И вот, если бы кто-нибудь хотел найти в этом бешеном потоке Сандерса – ему было бы очень легко это сделать: стоило только влезть на любую крышу и посмотреть вниз… Потому что среди бешеного потока людей маячила только одна неподвижная точка – голова задумавшегося Сандерса, подобно торчащему из воды камню, вокруг которого еще больше бурлит и пенится сердитая стремнина.
Однажды я сказал ему с упреком:
– Знаете что? Вы даже ходите и работаете из-за лени.
– Как?
– Потому что вам лень лежать. Он задумчиво возразил:
– Это пара…
Я побежал к себе в номер, взял папиросу и, вернувшись, заметил, что не опоздал:
– …докс, – закончил он.
Сандерс – человек небольшого роста, с сонными голубыми глазами и такими большими усами, что Крысаков однажды сказал:
– Вы знаете, когда Сандерс разговаривает, когда он цедит свои словечки, то часть их застревает у него в усах, а ночью, когда Сандерс спит, эти слова постепенно выбираются из чащи и вылетают. Когда я спал с ним в одной комнате, мне часто приходилось наблюдать, как вылетают эти застрявшие в усах слова.
Сандерс промямлил:
– Я брежу. Очень про…
– Ну, ладно, ладно… сто? Да? Вы, хотели сказать: «просто»? После договорите. Пойдем.
При его медлительности у него есть одна чрезвычайная страсть: спорить.
Для того, чтобы доказать свою правоту в споре на тему, что от царь-колокола до царь-пушки не триста, а восемьсот шагов, он способен взять свой чемоданчик, уложиться и, ни слова никому не говоря, поехать в Москву. Если он вернется ночью, то, не смущаясь этим, пойдет к давно забывшему этот спор оппоненту, разбудит его и торжествующе сообщит:
– А что? Кто был прав?
Таков Сандерс. Забыл сказать: его большие голубые глаза прикрываются громадными веками, которые непоседливый Крысаков называет шторами:
– Ну, господа! Нечего ему дрыхнуть! Давайте подымем ему шторы – пусть посмотрит в окошечки. Интересно, где у него шнурочек от этих штор. Вероятно, в ухе.
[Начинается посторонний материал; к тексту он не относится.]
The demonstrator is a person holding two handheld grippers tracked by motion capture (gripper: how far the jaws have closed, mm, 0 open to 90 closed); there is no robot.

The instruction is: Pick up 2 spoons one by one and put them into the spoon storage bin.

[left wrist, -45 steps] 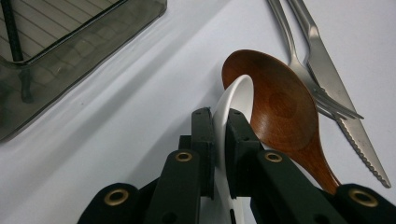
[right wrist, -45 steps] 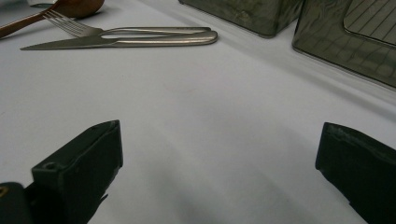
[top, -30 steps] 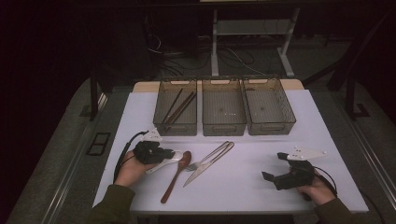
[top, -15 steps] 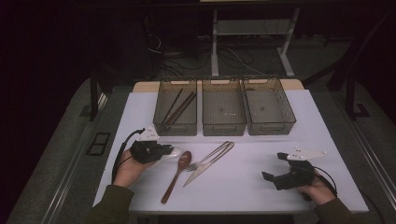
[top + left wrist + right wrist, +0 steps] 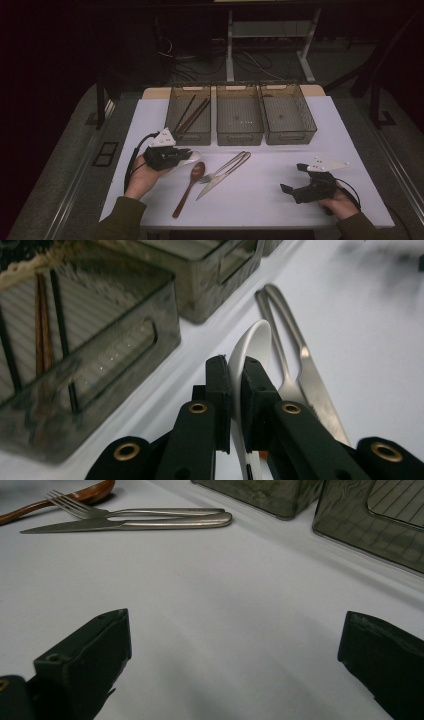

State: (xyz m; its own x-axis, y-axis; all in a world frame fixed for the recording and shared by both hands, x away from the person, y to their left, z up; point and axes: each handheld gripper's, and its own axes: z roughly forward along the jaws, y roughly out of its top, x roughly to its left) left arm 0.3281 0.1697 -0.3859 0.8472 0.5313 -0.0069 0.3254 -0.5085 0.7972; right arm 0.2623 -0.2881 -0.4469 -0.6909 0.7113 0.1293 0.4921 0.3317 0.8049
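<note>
Two tools are being held by a person over a white bench (image 5: 280,200). On the person's left, the left tool (image 5: 186,155) is being kept pinched on a white spoon (image 5: 252,347), its jaws pressed against the handle with almost no gap between them; the spoon's bowl is being pointed forward, away from the hand. In the high view the white spoon (image 5: 187,157) is being carried just above the bench, near the front of the left basket (image 5: 189,136). The right tool (image 5: 292,182) is being held low over the bench at the right side, its jaws spread wide with nothing between them.

Details are being shared out unevenly between the views. The grip itself is being shown clearly in the left gripper view, as are dark and brown chopsticks (image 5: 42,330) lying in the basket beside the tool. The full layout is being given by the high view: three mesh baskets in a row at the back, and a brown wooden spoon (image 5: 190,187), a fork (image 5: 225,167) and a knife (image 5: 220,179) lying between the two hands. Bare bench between the spread jaws is being shown in the right gripper view, with the fork and knife lying well ahead.
</note>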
За ухо дернешь – шторы и взовьются кверху.
Крысаков очень дружен с Сандерсом. Иногда остановит посреди улицы задумчивого Сандерса, снимет ему котелок и, не стесняясь прохожих, благоговейно поцелует в начинающее лысеть темя.
– Зачем? – хладнокровно осведомится Сандерс.
– Инженер вы. Люблю я чивой-то инженеров… Четвертый из нашей шумливой, громоздкой компании – я.
Из всех четырех лучший характер у меня. Я не так бесшабашен, как Крысаков, не особенно рассудителен и сух, чем иногда грешит Мифасов; делаю все быстро, энергично, выгодно отличаясь этим свойством от Сандерса. При всем том, при наших спорах и столкновениях – в словах моих столько логики, а в голосе столько убедительности, что всякий сразу чувствует, какой он жалкий, негодный, бесталанный дурак, ввязавшись со мной в спор.
Я не теряю пуговицы, как Крысаков, не даю авторитетных справок о Кунигунде и ее дубе, не еду в Москву из-за всякого пустяка… Но при случае буду веселиться и плясать, как Крысаков, буду в обращении обворожителен, как Мифасов, буду методичен и аккуратен, как Сандерс.
Я не писал бы о себе всего этого, если бы все это не было единогласно признано моими друзьями и знакомыми.
Даже мать моя – и та говорит, что никогда она не встречала человека лучше меня…
Будет справедливым, если я скажу несколько слов и о слуге Мите – этом замечательном слуге.
Мите уже девятнадцать лет, но он до сих пор не может управлять как следует своими телодвижениями.